Julia Erche is an editor on the website migration team. In addition to offering service while juggling family life and cancer recovery, she shared this account of how her Dharma practice helped her through a difficult medical check-up.
A few years ago, I was diagnosed with cancer. This and what followed was a difficult and eventful time for my kids and myself, but finally I can say, I am still here and the tumor not, which I find really acceptable!

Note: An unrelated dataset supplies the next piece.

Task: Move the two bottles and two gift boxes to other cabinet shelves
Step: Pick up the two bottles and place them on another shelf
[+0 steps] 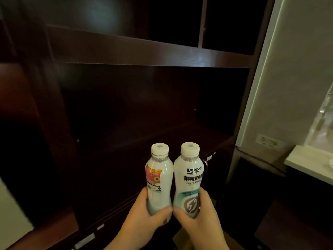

Still, I have to go for regular check-ups. This includes one procedure that is usually conducted under a light anesthetic because it is painful and unpleasant. From this anesthetic I got really bad side effects the last few times: my memory, concentration and orientation were disturbed for about two weeks. This was so bad that I would rather have skipped the examinations. But as I wanted to know if there was anything malicious in my body I had to withstand it.
One time I talked with a doctor about this, and we were joking around that if I could meditate well enough, I could do the examination without anesthetic. (He didn´t know that I was meditating.) At that time it was just funny, but this summer I thought, “Why not?!” So I decided to dissect the situation into its parts and think about what I could do to have fewer problems with it. I analyzed the past examinations. My biggest fear was the pain, the second fear was feeling completely helpless in the situation. What could I do and which parts of my practice could be helpful?
Ok, I thought, pain is a perception of my body. Like with appetite, boredom or fatigue, I practiced to observe this on my cushion and I practice perceiving, labeling and then letting go of these perceptions. I can concentrate on my breath and observe the feelings arising and fading. Through breathing and compassion for myself I can transform tension in my muscles (the tension that comes through anxiety) to warmth and a sense of well-being. I was not too confident about all this but I wanted to give it a try.
But how could I handle the feeling of being “the victim?” First I considered it useful to have something protective—a protection against the “daft doctors,” the “ignorant nurses” and a protection against the nasty feeling of having to rely on them. But after a proper analysis I realized that this was deepening the separation between the examination team and myself. It just concretized the role of “the bad examiners” and me, the “poor victim.” So this was definitely not the solution!
It would be better to search in another direction, to look for elements of connection and to establish a cooperative relationship. It was I who wanted to know if everything was well in my body. The medical team just wanted to help me do that! So I decided to do everything I could do to make the situation for everyone concerned as comfortable as possible, so that everybody could feel well and content. Of course, it was important not to neglect my own needs, but without concretizing my “victimhood.” To the contrary, I had to be very clear about my needs, but listen attentively to the needs of the medical team as well.
This was a good insight that would help the examiners feel comfortable. After all, when they were comfortable, they would work better than if they felt they had to convince me or even act against my will.
So on the day of the examination I went to the hospital and tried to be as friendly and compassionate as possible. I tried to radiate clarity and relaxation. It happened that the previous patient had canceled his appointment, so earlier than intended, it was my turn and more time was available. I wasn’t just pretending; being kind was easy. I tried to connect with every person in the room in an authentic way, to look into their eyes and really see them, to try to feel what they might be feeling, to be openhearted.
I had to justify a few times to different people why I wanted no anesthetic. It seems to be easier for the examiner when the patient is sleeping. But they could understand my needs and took them seriously. (During the waiting time one of the nurses told me how afraid she was because she had an appointment at the dentist in the afternoon. I could empathize with her quite well!)
The doctors were able to accept my needs but they needed to be listened to as well. If I could not stand the pain, the examination would have to be interrupted and would be continued after the anesthesiologist had found a good solution (which meant weeks later!). We discussed every detail until everybody agreed and we could start the examination.
The procedure really was painful. But I concentrated on breathing and remembering that the pain would pass. The doctors were very attentive and careful. They showed and explained things to me—what they paid attention to, what structures they saw, and so on. It was really interesting. Maybe the doctors were even glad to show all their skills to somebody who was awake and interested. After one hour everything was over, and they told me that everything was be in “apple-pie” order. They told me I had been extraordinarily courageous and it was easy for them to reach every required spot, which cannot be taken for granted. Everything was successful: the team of doctors and nurses, my body, my mind and everything else in the room.
The answer to my question from the start was: every part of my practice was helpful and it was good to take responsibility even for those parts I always thought I could not influence at all.
May all sentient beings find inner peace that may enable them to work together in outer peace as well.